Logging is affected by the disk IO and pipe system call. Sequential log calls can be a bottleneck in scenarios where low latency is critical (e.g., high-frequency trading).

ftlog mitigates this bottleneck by sending messages to a dedicated logger thread and computing as little as possible in the main/worker thread.

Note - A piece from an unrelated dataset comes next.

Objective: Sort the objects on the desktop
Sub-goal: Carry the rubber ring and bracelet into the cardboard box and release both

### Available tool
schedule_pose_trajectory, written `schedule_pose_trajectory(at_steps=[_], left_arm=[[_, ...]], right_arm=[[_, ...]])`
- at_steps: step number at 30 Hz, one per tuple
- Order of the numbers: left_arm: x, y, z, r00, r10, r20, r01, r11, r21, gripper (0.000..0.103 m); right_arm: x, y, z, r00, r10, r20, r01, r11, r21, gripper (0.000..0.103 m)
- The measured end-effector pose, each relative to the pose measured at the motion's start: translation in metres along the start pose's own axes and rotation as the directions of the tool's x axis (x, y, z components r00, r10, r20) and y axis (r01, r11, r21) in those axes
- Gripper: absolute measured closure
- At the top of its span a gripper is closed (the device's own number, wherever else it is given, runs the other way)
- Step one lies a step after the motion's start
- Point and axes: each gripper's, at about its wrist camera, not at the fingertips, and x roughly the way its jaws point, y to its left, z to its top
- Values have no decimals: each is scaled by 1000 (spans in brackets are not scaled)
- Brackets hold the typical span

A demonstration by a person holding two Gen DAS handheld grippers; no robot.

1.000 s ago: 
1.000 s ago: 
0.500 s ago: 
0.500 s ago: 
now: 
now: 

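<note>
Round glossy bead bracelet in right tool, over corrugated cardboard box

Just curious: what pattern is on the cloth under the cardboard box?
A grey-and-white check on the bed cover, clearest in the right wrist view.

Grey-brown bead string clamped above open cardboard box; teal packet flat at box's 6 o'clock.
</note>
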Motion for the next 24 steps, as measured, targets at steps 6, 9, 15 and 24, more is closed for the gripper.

ftlog can improve log performance in main/worker thread a few times over. See performance for details.

Usage

Add to your Cargo.toml:

ftlog = "0.2"

Configure and initialize ftlog at the start of your main function:

// ftlog re-export `log`'s macros, so no need to add `log` to dependencies
use ftlog::appender::FileAppender;
use ftlog::{debug, trace};
use log::{error, info, warn};

// minimal configuration with default setting
ftlog::builder().try_init().unwrap();

trace!("Hello world!");
debug!("Hello world!");
info!("Hello world!");
warn!("Hello world!");
error!("Hello world!");

A more complicated but feature rich usage:

use ftlog::{
    appender::{Duration, FileAppender, Period},
    FtLogFormatter, LevelFilter,
};

// configurate logger
let logger = ftlog::builder()
    // global max log level
    .max_log_level(LevelFilter::Info)
    // global log formatter, timestamp is fixed for performance
    .format(FtLogFormatter)
    // use bounded channel to avoid large memory comsumption when overwhelmed with logs
    // Set `false` to tell ftlog to discard excessive logs.
    // Set `true` to block log call to wait for log thread.
    // here is the default settings
    .bounded(100_000, false) // .unbounded()
    // define root appender, pass anything that is Write and Send
    // omit `Builder::root` will write to stderr
    .root(FileAppender::rotate_with_expire(
        "./current.log",
        Period::Day,
        Duration::days(7),
    ))
    // Do not convert to local timezone for timestamp, this does not affect worker thread,
    // but can boost log thread performance (higher throughput).
    .utc()
    // level filter for root appender
    .root_log_level(LevelFilter::Warn)
    // write logs in ftlog::appender to "./ftlog-appender.log" instead of "./current.log"
    .filter("ftlog::appender", "ftlog-appender", LevelFilter::Error)
    .appender("ftlog-appender", FileAppender::new("ftlog-appender.log"))
    .try_init()
    .expect("logger build or set failed");

See ./examples for more (e.g. custom format).

Default Log Format

The datetime format is fixed for performance reasons.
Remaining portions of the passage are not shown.